弊社は男性の育休取得を推進していません

メルカリの小泉社長が育休を取得されることが話題になっています。

以前お話を伺う機会があったのですが、メルカリはちゃんと制度と風土の両輪の回ってる会社だと感じました。

こうした取り組みや事例が今はニュースになりますが、特に真新しいことではなくなっていくといいですね。

メルカリは「男性の育休取得を推進している」企業だと思いますが、今回は私の勤めるワークスアプリケーションズが「男性の育休取得を推進していない」企業だ、ということを書きます。

男性社員に育休を取らせるブーム

働き方改革が叫ばれる昨今、本質的かつ具体的な取り組みをできている企業は少ないです。

残業時間を減らすことも、在宅勤務制度を作ることも、手段の一つとしてはアリですがそこが本質ではありません。

そんな中「手段」の一つとして「男性の育休取得を推進する」というのはちょっとしたブームになっているようです。

さらに「取得した男性社員がいる」ことがブランドになる時期は終わりつつあり「期間は?何人?周囲の反応は?」という実態も求められるように変わってきています。

つまり実績があることが価値になるというより、ないことがマイナスになるようになってきました。

そういう世情もあり「何とかわが社から育休男子を出さんと!」という「男性の育休取得推進」の流れがあります。

嘘みたいですけど「実績欲しいから1日だけ取得しろ、と上司から言われた」みたいな事例も聞きます。
ポンコツか。

弊社、メディア露出増えてます

ちょっと話は変わって、最近うちの会社がメディアに取り上げられる機会がめっちゃ増えてます。

BtoBのビジネスだしテレビCMを打っているわけでもないのですが、社内託児スペース「WithKids」が注目されてるからなんですね。

外注せず自前で運営してること、スタッフの給与の高さ、社員有志による企画からの実現など、注目されるポイントが多いのです。

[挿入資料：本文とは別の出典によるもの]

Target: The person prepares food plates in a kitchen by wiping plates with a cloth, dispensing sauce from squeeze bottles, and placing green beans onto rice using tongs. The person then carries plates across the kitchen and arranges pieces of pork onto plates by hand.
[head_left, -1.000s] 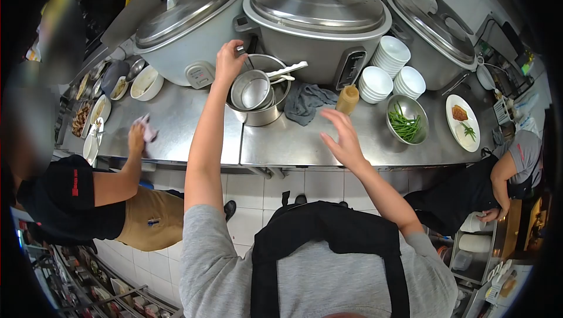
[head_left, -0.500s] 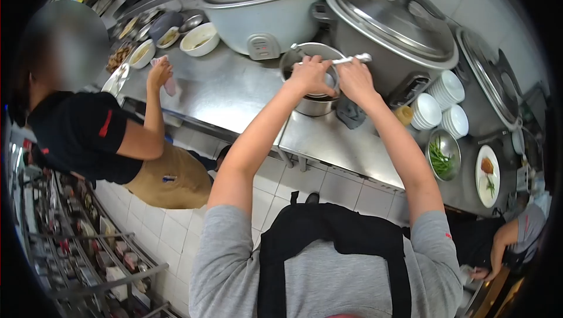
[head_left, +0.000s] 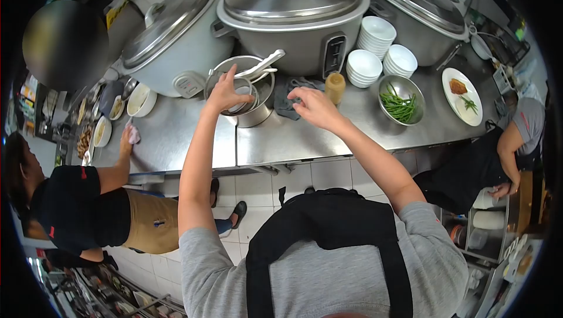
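Currently: person's left hand (head_left: 223,94), fingers spread at a white-handled utensil (head_left: 262,65) in steel pot (head_left: 255,120), grip unclear; right hand (head_left: 316,108), fingers loosely parted, near grey cloth (head_left: 285,100).

You're getting no legible text, brands or numbers here. The pale cooker (head_left: 161,45) is showing small print on its control panel (head_left: 189,84), too tiny for reading. The middle grey cooker (head_left: 275,48) is carrying light marks on a dark panel (head_left: 335,55), also unreadable. On your left, a co-worker's black shirt (head_left: 67,198) is bearing red marks, letters not resolving. On your right, another person's grey sleeve (head_left: 528,118) is bearing one too, equally unclear.
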`<control>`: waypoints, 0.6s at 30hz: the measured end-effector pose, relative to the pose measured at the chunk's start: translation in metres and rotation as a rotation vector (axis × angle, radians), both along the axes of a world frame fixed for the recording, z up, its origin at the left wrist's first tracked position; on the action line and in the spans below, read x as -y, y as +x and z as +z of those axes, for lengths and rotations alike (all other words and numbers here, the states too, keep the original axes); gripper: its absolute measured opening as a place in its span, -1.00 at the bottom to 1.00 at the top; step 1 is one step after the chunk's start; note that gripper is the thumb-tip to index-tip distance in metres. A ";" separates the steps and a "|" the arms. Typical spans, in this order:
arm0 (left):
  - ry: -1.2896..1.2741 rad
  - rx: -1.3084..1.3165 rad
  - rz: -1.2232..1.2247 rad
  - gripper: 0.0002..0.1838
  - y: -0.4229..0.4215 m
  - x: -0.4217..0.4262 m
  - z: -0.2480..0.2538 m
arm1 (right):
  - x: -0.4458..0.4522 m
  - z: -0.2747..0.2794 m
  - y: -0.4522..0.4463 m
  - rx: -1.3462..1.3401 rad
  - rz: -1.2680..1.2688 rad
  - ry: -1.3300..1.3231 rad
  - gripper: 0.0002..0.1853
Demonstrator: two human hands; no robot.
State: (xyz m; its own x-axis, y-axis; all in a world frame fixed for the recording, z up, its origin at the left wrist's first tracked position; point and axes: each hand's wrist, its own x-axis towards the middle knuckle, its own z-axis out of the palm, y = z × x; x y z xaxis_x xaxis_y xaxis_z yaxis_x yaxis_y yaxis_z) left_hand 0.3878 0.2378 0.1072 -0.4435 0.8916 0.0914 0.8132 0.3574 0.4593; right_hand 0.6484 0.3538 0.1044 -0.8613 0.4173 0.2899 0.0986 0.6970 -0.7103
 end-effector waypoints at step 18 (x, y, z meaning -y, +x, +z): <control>-0.120 -0.326 0.071 0.31 0.021 0.003 -0.010 | 0.030 -0.055 0.067 0.104 0.127 -0.013 -0.68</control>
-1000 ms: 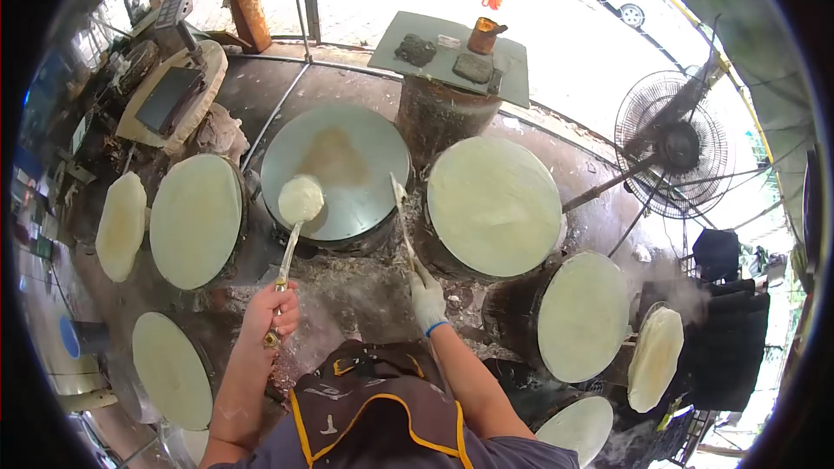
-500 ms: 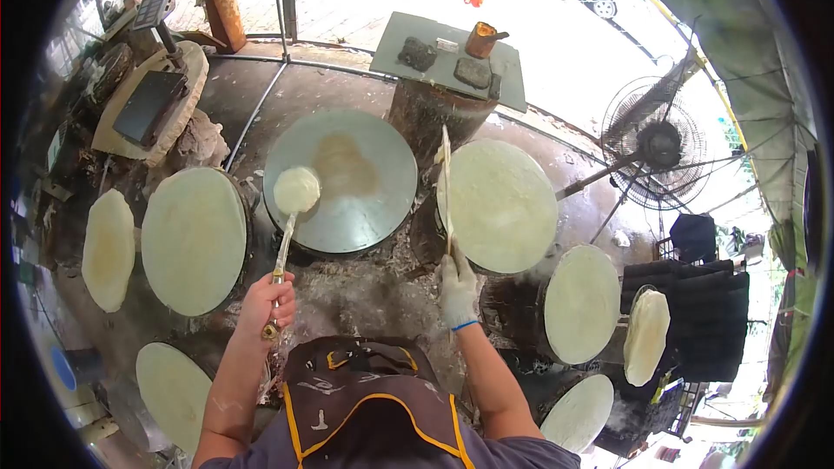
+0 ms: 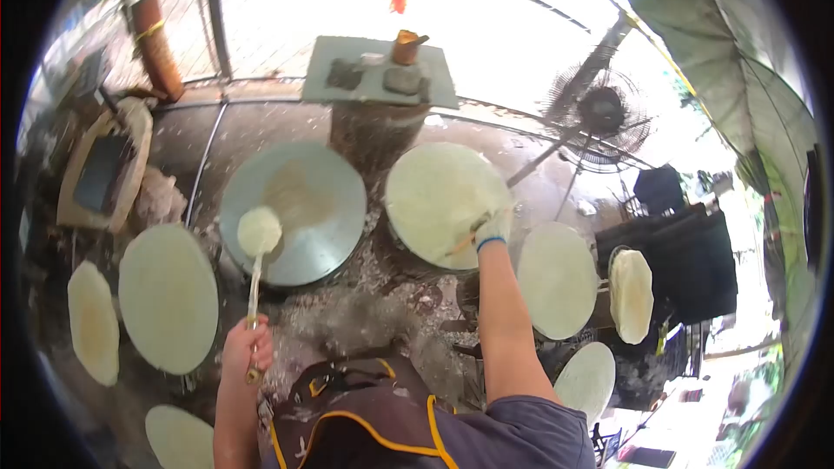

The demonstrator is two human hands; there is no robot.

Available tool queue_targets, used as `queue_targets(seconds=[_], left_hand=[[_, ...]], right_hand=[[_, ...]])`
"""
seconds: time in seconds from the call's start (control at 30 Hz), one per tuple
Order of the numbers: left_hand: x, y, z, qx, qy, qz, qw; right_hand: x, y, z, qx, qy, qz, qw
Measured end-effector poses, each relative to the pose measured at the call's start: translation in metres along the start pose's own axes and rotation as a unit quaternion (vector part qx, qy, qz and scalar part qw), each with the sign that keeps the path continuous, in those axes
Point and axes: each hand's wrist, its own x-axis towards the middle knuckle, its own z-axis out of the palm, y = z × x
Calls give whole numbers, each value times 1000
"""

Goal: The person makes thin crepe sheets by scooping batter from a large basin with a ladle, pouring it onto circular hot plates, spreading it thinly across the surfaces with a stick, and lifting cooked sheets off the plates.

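Observation:
My left hand is wrapped round the handle of a ladle. The ladle's bowl, full of pale batter, hangs over the left part of a round grey griddle, which has a brownish patch. My right hand, in a pale glove with a blue cuff, is at the right edge of a round griddle covered by a pale sheet. It grips a thin wooden spatula, which lies low over that sheet, partly hidden by the hand.
More pale rounds lie left and right. Flat breads stand at both sides. Behind are a board bearing a rusty can, a fan and a scale.
The spatula and my right hand have moved from between the two griddles onto the right one's pale sheet. The view has turned right; the ladle stays over the grey griddle.

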Motion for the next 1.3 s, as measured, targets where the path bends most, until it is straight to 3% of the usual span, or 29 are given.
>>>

自社誉め恐縮ですが、素晴らしい取り組みだと胸を張れる取り組みです。

(本業でもっと取り上げてもらえるように頑張らんと汗)

「きっと男性の育休取得も推進しているに違いない」という誤解

WithKidsの話はまたするとして、こういう取り組みがあると「きっと男性の育休取得も推進しているに違いない」と思われるかもしれません。

しかしタイトルの通り、答えは「NO」です。

今後は分かりませんが、少なくとも創業20年でそんな制度も施策も産まれてきていません。

それでも多い育休男子の謎

推進してないので他の企業同様に実績がないかと言うと、既に数十名います。

期間も数ヶ月以上の人がわらわらいます。

私の知ってるだけで一年取得した人が三人います。

最近話題の「半育休」中の同僚もいます。

9ヶ月取得した私もそれほど珍しい部類ではありません。

理由はいくつかありますが、若い社員が多く、かつ考え方がリベラル(政治的な意味ではなく)な社員が多いこと、あとは「自分の頭で考える」を重視する社風だと思います。

特に「自分の頭で考える」は採用段階から徹底的に伝えますし、評価制度もそこを重視するようになっているので、規模が大きくなっても失われにくいと感じてます。

まだまだ増える育休男子

そんな「男性の育休取得を推進しない」会社に勤めていますが、私個人としては推進派なので社内のパパママを応援するサークルの運営など草の根活動しています。

全員が取得しなくてもいいのですが、私が取得する時に周囲の男性から「男性も取れるんですか!知らなかった」というリアクションもいくつかもらったので、まずは知った上で自分で、そして家族で話し合って決めてほしいですね。

おかげさまで同僚から相談されることも増えましたし、知らない社員から「こういう話は高橋さんに聞けばいいと聞いてメッセしました」みたいな連絡がきたりします。

推進が要らない社会へ

弊社は特に推進していないけど実績豊富だということを書きましたが、こんな会社珍しいと思うので基本的には推進した方がいいと思います。

イクメンという言葉もそうですが、推進する必要がない社会を早く実現したいですね。

微力ながら推進の一翼を担っていけるといいなぁ。